DevOps needs test automation to shorten the feedback loop and integrate continuously. The adoption of automated testing has grown remarkably in the past couple of years.
And while automation is not a complete substitute for all testing, it enhances your strategy and speed considerably. For instance, lower priority tests such as smoke, sanity and regression testing can be taken off the QA teams to free up bandwidth for more strategic testing.
Choose the test automation tool based on your team size and specific requirements. You will need test automation expertise in-house to get it rolling.
Automation is awesome but it is no cure-all. It won’t be able to resolve many potential testing challenges for your team.
This is because automation uses a consistent approach and repeated steps/data to execute same workflows over and over again.

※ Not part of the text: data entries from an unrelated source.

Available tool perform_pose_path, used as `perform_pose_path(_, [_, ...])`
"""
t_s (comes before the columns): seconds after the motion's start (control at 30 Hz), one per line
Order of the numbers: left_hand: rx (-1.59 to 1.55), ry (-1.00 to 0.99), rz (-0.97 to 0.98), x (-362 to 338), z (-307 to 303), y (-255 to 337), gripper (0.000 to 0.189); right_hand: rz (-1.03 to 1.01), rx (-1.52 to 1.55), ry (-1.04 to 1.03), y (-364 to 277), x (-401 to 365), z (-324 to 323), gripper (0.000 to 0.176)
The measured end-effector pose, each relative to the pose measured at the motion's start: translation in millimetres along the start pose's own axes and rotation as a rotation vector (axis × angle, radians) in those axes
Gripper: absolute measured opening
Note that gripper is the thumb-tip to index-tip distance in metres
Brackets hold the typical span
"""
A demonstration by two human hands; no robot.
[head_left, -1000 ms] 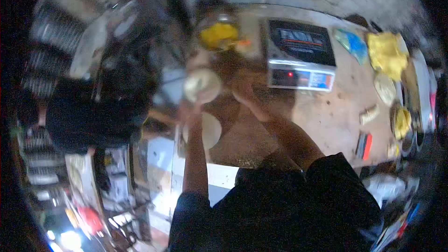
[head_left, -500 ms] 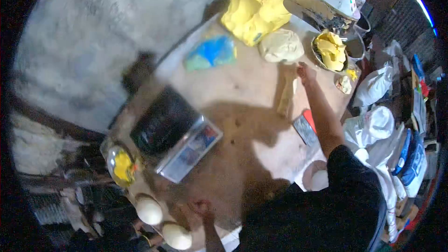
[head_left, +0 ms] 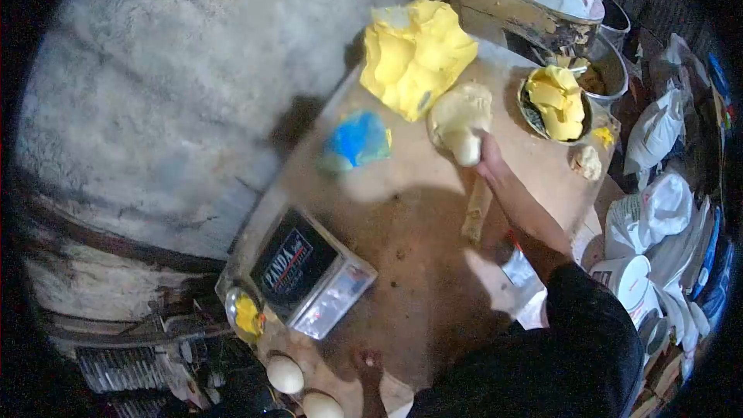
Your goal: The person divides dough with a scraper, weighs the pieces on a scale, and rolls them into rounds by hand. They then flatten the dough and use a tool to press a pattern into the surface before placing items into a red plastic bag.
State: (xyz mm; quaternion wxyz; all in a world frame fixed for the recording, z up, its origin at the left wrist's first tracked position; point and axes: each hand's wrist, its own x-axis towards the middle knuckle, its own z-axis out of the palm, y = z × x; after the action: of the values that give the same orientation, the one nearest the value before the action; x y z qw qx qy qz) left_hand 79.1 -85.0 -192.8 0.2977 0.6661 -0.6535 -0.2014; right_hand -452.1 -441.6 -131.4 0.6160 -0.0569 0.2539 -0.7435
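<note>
My right hand (head_left: pixel 489 156) is closed on the near end of a pale dough lump (head_left: pixel 462 112), where a rounded piece sticks out toward me. Just below that hand lies a long, narrow tan strip (head_left: pixel 476 213). My left hand (head_left: pixel 368 359) is low in the view over the shadowed table, dim and blurred, so its fingers cannot be made out. Behind the dough rests a big yellow mass (head_left: pixel 418 54). To the dough's right is a bowl (head_left: pixel 532 118) of yellow lumps (head_left: pixel 559 102).
A black PANDA box (head_left: pixel 294 267) with a clear-lidded container (head_left: pixel 334 300) stands at left. Nearby are a small dish of yellow stuff (head_left: pixel 248 314) and two pale round balls (head_left: pixel 285 375). A blue bag (head_left: pixel 360 139) lies near the wall; a scraper (head_left: pixel 520 269) lies by my right arm.
My right hand has moved onto the dough and taken hold of its near end, which now sticks out. The camera view has shifted, so table objects appear lower.
</note>
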Motion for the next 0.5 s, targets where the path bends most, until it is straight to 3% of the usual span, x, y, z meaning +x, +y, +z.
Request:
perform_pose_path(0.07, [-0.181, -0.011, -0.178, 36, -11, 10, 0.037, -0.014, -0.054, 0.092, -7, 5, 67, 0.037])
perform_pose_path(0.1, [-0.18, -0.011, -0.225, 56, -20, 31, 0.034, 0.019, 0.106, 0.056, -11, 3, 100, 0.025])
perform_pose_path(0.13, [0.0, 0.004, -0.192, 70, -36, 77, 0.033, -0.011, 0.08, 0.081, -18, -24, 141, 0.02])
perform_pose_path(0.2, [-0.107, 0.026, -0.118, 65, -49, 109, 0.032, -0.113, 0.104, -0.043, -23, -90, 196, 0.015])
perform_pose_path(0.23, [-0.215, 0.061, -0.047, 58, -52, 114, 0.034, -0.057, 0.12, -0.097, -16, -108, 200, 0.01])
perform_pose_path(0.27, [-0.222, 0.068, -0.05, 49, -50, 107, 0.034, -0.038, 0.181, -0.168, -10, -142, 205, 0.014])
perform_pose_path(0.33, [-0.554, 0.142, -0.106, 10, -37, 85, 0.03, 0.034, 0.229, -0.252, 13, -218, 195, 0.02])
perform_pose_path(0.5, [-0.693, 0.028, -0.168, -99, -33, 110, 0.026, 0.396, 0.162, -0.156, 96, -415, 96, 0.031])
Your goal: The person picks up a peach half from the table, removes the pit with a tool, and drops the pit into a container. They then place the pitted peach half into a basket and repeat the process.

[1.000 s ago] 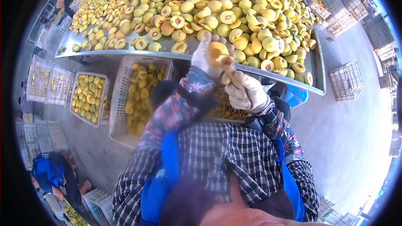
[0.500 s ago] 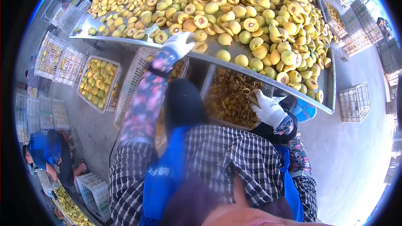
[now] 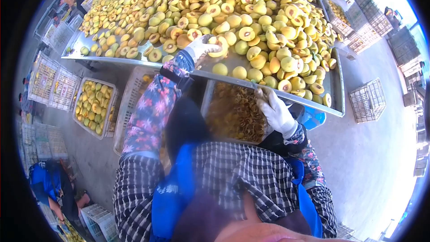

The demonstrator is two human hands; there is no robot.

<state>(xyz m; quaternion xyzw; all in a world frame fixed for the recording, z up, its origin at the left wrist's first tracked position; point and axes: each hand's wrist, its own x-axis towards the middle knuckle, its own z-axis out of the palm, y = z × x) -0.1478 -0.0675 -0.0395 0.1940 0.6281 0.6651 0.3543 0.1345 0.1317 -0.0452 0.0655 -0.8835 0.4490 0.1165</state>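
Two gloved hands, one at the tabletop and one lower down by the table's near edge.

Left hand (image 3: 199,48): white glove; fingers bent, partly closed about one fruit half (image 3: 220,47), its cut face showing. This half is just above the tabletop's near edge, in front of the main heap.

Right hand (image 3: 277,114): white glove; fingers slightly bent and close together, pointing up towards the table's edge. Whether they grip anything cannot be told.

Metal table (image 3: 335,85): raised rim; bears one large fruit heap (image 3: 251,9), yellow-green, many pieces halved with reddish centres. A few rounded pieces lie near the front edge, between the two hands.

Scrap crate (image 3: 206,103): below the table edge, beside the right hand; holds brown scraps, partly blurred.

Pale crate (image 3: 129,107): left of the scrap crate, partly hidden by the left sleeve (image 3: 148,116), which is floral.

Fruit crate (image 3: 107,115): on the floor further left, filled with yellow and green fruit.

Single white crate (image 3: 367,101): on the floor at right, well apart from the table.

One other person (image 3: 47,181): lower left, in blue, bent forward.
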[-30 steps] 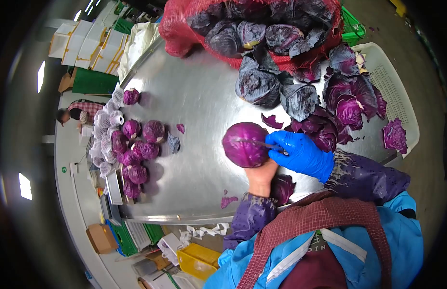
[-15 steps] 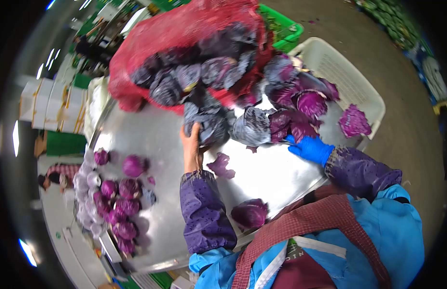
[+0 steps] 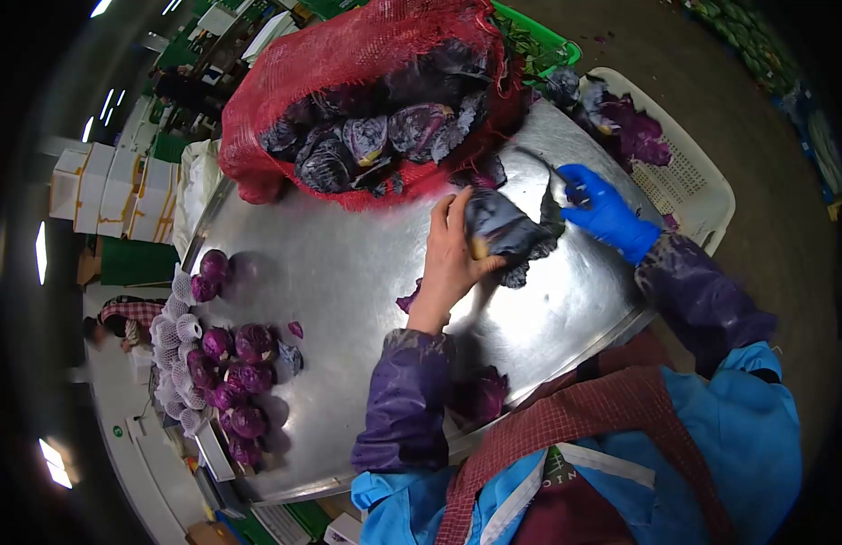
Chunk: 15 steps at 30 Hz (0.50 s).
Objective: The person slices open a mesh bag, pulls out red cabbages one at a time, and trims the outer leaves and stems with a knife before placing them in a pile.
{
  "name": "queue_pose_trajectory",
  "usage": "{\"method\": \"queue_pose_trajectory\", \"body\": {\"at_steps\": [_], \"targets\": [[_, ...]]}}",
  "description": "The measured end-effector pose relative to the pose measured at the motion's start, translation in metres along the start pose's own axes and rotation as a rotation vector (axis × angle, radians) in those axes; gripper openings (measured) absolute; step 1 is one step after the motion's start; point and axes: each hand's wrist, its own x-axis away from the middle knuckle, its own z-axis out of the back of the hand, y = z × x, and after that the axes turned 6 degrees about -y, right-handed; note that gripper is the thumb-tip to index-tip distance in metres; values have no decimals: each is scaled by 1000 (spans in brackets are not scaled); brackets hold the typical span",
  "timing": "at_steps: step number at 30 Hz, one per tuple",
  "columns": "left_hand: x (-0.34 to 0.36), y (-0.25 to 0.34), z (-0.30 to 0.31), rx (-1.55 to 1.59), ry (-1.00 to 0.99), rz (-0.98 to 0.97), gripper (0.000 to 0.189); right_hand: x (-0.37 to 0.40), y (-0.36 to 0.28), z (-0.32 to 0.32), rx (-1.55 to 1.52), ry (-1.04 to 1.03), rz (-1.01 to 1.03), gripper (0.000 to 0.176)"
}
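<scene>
My bare left hand (image 3: pixel 453 254) is closed round a dark cabbage (image 3: pixel 501 225) with loose outer leaves, held above the metal table (image 3: pixel 348 263). To its right is my right hand (image 3: pixel 607 209) in a blue glove, its fingers curled beside a hanging leaf; whether they hold anything is hidden. Beyond my hands lies a red mesh sack (image 3: pixel 303 73), its mouth showing several dark cabbages (image 3: pixel 366 136). Peeled purple cabbages (image 3: pixel 248 377) sit in a group on the table's left side.
White foam nets (image 3: pixel 178 336) line the left edge. A pale basket (image 3: pixel 689 186) holding purple leaves (image 3: pixel 639 132) stands right, a green crate (image 3: pixel 562 53) behind it. Near my body lies a purple cabbage piece (image 3: pixel 480 395). White boxes (image 3: pixel 121 195) and people (image 3: pixel 130 318) are farther left.
The cabbage in my left hand has come up and right, off the table. Leaves that lay by my right hand have left the table; more are in the basket. My right hand has moved up.
</scene>
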Motion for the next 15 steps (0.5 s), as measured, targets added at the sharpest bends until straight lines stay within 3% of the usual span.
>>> {"method": "queue_pose_trajectory", "body": {"at_steps": [1, 3, 4, 6, 8, 11, 13, 15], "targets": [[1, -3, -4, 1, -1, -1, 92, 1, 0, -7, 80, -108, -58, 49], [-1, -9, -14, -129, -220, -72, 98, 3, -14, -14, 282, -243, -87, 50], [-5, -9, -18, -131, -225, -82, 98, 8, -10, -17, 283, -232, -88, 50], [-15, -6, -31, -110, -159, -33, 103, 20, 1, -24, 344, -29, 236, 48], [-25, -5, -44, -193, -150, -18, 106, 27, 4, -16, 478, 67, 244, 48], [-43, -2, -60, -276, -20, 107, 107, 36, -34, 0, 503, -43, 95, 49], [-58, 11, -64, -331, -57, 175, 110, 38, -49, 7, 751, -338, -177, 47], [-72, 19, -67, -395, -99, 291, 114, 38, -37, 10, 854, -303, -98, 46]]}}
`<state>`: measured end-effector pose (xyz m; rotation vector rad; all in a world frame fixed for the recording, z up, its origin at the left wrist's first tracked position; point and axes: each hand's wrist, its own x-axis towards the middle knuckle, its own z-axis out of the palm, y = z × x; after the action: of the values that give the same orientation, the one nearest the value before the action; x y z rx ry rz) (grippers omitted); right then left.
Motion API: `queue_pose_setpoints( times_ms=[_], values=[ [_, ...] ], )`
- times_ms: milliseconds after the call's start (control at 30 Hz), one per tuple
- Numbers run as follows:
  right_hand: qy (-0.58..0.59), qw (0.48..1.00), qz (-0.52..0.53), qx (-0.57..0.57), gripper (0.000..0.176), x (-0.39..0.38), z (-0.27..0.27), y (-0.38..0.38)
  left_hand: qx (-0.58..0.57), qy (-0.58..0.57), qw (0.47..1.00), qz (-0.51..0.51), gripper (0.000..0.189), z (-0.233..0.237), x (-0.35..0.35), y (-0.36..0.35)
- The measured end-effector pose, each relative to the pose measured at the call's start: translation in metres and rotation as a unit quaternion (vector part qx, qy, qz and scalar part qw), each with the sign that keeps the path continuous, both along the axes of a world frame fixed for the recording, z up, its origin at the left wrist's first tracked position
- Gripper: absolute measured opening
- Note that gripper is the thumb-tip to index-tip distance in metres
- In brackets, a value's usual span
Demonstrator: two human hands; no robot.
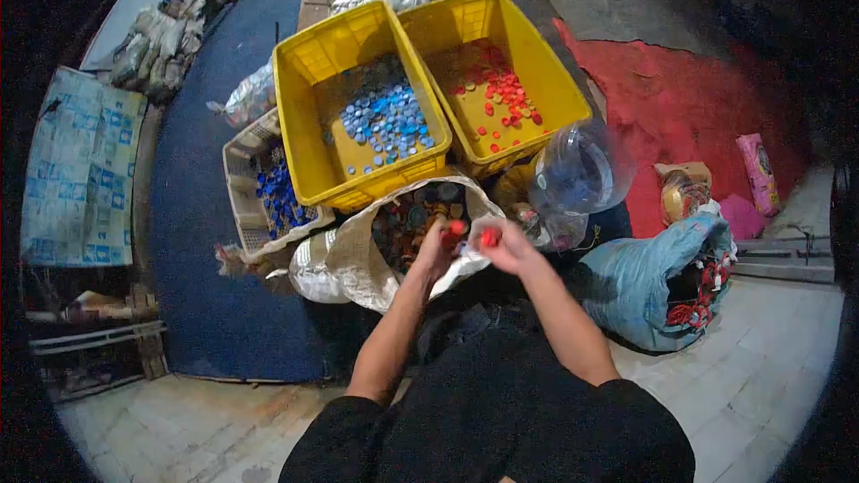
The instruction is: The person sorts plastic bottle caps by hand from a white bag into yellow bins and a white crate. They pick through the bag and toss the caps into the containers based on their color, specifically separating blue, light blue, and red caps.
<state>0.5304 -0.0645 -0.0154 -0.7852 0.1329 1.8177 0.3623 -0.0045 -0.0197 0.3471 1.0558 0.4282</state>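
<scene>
My left hand is over the mouth of an open white woven sack, its fingers closed around a red bottle cap. Close beside it, above the sack's right edge, my right hand grips another red bottle cap; motion blurs both hands. Dark and brownish mixed caps fill the sack. Behind it stand two yellow crates: the left crate holds blue caps, and the right crate holds red caps.
A white basket of dark blue caps stands left of the crates. Clear plastic bottles lie right of the sack. Farther right are a blue-green sack and a red mat. Filled bags lie at the far left.
</scene>
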Motion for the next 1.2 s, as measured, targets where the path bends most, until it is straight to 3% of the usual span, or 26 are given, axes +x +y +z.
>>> queue_pose_setpoints(
  times_ms=[33,67,133,167,200,267,333,400,467,533,600,667,700,733,767,800,867,900,1000,1033,1200],
  values=[
    [-0.015,0.998,-0.052,0.043,0.032,0.013,0.021,0.019,0.061,-0.070,0.995,-0.038,0.032,-0.004,0.018,0.026],
    [-0.029,0.991,-0.103,0.084,0.040,0.029,0.053,0.041,0.114,-0.097,0.988,-0.042,0.034,0.039,0.043,0.045],
    [-0.088,0.984,-0.131,0.079,0.064,0.058,0.088,0.067,0.206,-0.027,0.977,-0.037,0.051,0.108,0.076,0.076],
    [-0.092,0.984,-0.132,0.078,0.064,0.063,0.101,0.070,0.116,-0.013,0.992,-0.056,0.055,0.094,0.078,0.102],
    [-0.140,0.978,-0.142,0.061,0.071,0.066,0.113,0.073,0.142,-0.084,0.986,-0.016,0.062,0.123,0.082,0.104],
    [-0.190,0.970,-0.143,0.045,0.077,0.069,0.115,0.072,0.144,-0.127,0.981,0.040,0.065,0.134,0.074,0.108],
    [-0.185,0.978,-0.069,0.062,0.080,0.064,0.093,0.049,0.134,-0.067,0.984,0.100,0.063,0.086,0.051,0.107],
    [-0.195,0.980,-0.032,0.016,0.068,0.050,0.060,0.023,0.112,0.007,0.980,0.162,0.062,0.048,0.013,0.088],
    [-0.206,0.978,-0.020,-0.022,0.054,0.029,0.025,-0.003,0.123,0.131,0.979,0.101,0.057,0.029,-0.029,0.050],
    [-0.255,0.967,-0.016,-0.009,0.045,-0.001,-0.013,-0.024,0.189,0.165,0.968,0.029,0.055,-0.031,-0.073,0.008],
    [-0.342,0.939,0.022,0.016,0.024,-0.028,-0.024,-0.029,0.297,0.285,0.896,-0.165,0.056,-0.059,-0.107,-0.034],
    [-0.463,0.864,0.166,0.108,0.022,-0.045,-0.030,-0.016,0.254,0.378,0.851,-0.260,0.058,-0.083,-0.113,-0.083],
    [-0.460,0.864,0.173,0.107,0.022,-0.053,-0.035,-0.008,0.240,0.430,0.811,-0.316,0.062,-0.078,-0.109,-0.101],
    [-0.558,0.758,0.274,0.198,0.022,-0.061,-0.043,0.001,0.263,0.454,0.756,-0.393,0.065,-0.063,-0.102,-0.110],
    [-0.633,0.622,0.364,0.284,0.023,-0.066,-0.053,0.008,0.252,0.460,0.747,-0.408,0.065,-0.047,-0.093,-0.113],
    [-0.629,0.619,0.371,0.289,0.023,-0.069,-0.066,0.011,0.241,0.466,0.739,-0.423,0.064,-0.033,-0.085,-0.116],
    [-0.715,0.307,0.516,0.357,0.028,-0.074,-0.084,0.013,0.241,0.481,0.720,-0.438,0.064,-0.018,-0.078,-0.111],
    [-0.661,0.264,0.632,0.307,0.034,-0.076,-0.085,0.019,0.232,0.460,0.728,-0.452,0.064,-0.009,-0.075,-0.104],
    [-0.639,0.214,0.699,0.239,0.038,-0.080,-0.115,0.016,0.228,0.431,0.746,-0.454,0.065,-0.002,-0.078,-0.090],
    [-0.594,0.161,0.748,0.248,0.044,-0.083,-0.105,0.025,0.228,0.433,0.746,-0.451,0.066,-0.001,-0.078,-0.086],
    [-0.585,0.152,0.768,0.212,0.053,-0.080,-0.087,0.029,0.236,0.419,0.735,-0.478,0.068,0.004,-0.073,-0.078]
  ],
)
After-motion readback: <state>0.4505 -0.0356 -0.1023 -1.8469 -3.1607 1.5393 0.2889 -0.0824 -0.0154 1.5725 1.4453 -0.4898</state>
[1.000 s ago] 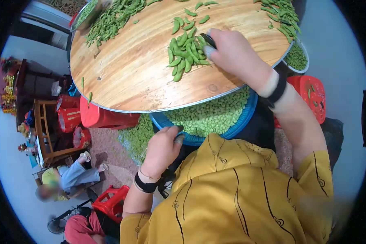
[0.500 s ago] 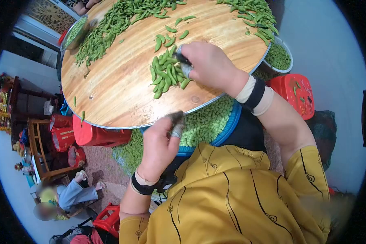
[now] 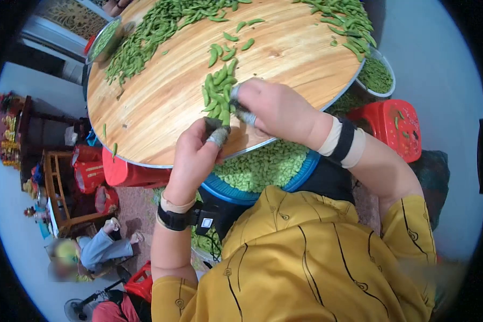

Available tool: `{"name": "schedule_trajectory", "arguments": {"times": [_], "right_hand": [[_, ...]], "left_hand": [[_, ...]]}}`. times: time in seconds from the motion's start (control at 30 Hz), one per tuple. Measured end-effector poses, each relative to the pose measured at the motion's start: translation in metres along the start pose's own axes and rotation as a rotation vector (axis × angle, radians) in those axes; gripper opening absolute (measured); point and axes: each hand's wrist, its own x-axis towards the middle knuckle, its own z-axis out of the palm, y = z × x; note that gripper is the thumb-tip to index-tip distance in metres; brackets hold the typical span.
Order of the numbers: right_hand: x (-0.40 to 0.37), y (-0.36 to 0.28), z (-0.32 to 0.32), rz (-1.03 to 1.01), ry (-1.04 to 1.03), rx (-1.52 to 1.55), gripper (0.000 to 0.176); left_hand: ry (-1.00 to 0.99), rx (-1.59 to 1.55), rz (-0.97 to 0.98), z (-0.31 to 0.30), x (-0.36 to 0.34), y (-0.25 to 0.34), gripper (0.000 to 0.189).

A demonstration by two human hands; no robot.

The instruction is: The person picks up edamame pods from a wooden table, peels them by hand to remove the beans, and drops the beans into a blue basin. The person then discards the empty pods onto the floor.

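My left hand (image 3: pixel 196 147) is over the near edge of the round wooden table (image 3: pixel 172 102). Its thumb and fingers, with grey wraps at the tips, pinch the end of a green soybean pod (image 3: pixel 225 117). Just to the right, my right hand (image 3: pixel 278 111) is closed above the tabletop, fingertips wrapped in grey and something dark beside them. What lies between those fingers is hidden. A small pile of soybean pods (image 3: pixel 218 88) touches both hands' working spot. Below the table edge, a blue basket (image 3: pixel 224 194) on my lap holds shelled green beans (image 3: pixel 260 170).
Larger heaps of pods (image 3: pixel 150 43) lie along the far table edge and at the right (image 3: pixel 349 24). A metal bowl of beans (image 3: pixel 105 40) stands far left. Beside the table are a white bucket (image 3: pixel 389 86) and red stools (image 3: pixel 381 126). A seated person (image 3: pixel 104 247) is at lower left.
My left hand has risen from above the basket to the pile and now pinches a pod. My right hand has come down and nearer to the left. The small pile has shrunk.
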Motion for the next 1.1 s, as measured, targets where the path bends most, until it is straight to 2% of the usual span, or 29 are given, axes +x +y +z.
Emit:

Manual testing on the other hand can provide much creative input and choose any means to achieve the goal with the help of Exploratory Testing The ideal world scenario combines the two approaches for optimum results.
Using automation for the most repeated workflows aided by traditional scripted testing, you can free up bandwidth for manual testers to make the most of exploratory testing. This helps them identify crucial defects and enhance the overall quality of software to meet the practical needs of users.
After all, one key benefit of exploratory testing is to unveil major real-world defects. This fits in nicely with the DevOps paradigm. The rest of testing requirements can be covered using context-driven testing, with well-defined charters for specific areas of focus and manual exploratory test sessions.
The evolving needs of DevOps and Agile teams demand a shift in the conventional role of QA and the way we look at testing and QA. It demands many new skills, re-skilling and a process/culture change to fit the ever-changing landscape.